Problem details: Repeat exactly what appears from the opening line of the listing to the line with "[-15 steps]", inclusive.

Source data:

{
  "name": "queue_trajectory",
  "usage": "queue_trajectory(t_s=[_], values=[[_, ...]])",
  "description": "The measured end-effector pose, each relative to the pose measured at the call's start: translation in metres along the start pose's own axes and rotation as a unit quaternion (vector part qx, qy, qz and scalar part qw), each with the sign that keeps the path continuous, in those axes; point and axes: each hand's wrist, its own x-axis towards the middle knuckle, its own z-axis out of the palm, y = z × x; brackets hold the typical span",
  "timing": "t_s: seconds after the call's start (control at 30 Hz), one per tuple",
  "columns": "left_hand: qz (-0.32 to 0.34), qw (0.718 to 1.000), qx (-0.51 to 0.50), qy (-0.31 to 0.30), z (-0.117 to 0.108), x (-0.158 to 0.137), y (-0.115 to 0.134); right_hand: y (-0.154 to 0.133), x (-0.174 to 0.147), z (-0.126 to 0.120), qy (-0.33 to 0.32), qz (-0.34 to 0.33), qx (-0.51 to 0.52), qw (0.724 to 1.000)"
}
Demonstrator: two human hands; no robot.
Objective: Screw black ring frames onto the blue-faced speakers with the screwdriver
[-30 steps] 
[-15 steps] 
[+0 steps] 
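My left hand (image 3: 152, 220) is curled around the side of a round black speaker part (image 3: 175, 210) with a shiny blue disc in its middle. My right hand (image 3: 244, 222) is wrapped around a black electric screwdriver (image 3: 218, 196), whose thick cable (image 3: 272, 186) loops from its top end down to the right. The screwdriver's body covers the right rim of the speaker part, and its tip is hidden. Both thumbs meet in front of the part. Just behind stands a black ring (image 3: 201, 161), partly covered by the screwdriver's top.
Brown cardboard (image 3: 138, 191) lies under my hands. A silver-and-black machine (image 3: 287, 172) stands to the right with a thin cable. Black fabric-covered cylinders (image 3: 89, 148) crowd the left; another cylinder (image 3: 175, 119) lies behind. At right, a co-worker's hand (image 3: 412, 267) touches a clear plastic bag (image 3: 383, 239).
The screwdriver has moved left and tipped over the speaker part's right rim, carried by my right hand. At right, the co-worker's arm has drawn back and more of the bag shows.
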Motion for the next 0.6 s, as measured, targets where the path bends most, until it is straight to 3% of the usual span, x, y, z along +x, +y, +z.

Response area:
{
  "name": "queue_trajectory",
  "usage": "queue_trajectory(t_s=[_], values=[[_, ...]])",
  "description": "The measured end-effector pose, each relative to the pose measured at the call's start: translation in metres along the start pose's own axes and rotation as a unit quaternion (vector part qx, qy, qz and scalar part qw), each with the sign that keeps the path continuous, in those axes; point and axes: each hand's wrist, its own x-axis towards the middle knuckle, its own z-axis out of the palm, y = z × x; brackets hold the typical span",
  "timing": "t_s: seconds after the call's start (control at 30 Hz), one per tuple",
  "columns": "left_hand: qz (-0.32 to 0.34), qw (0.718 to 1.000), qx (-0.51 to 0.50), qy (-0.31 to 0.30), z (-0.117 to 0.108), x (-0.158 to 0.137), y (-0.115 to 0.134); right_hand: y (-0.154 to 0.133), x (-0.174 to 0.147), z (-0.126 to 0.120), qy (-0.33 to 0.32), qz (-0.34 to 0.33), qx (-0.51 to 0.52), qw (0.724 to 1.000)"
}
Demonstrator: two human hands; no robot.
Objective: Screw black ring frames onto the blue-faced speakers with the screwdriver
[-30 steps] 
[-15 steps] 

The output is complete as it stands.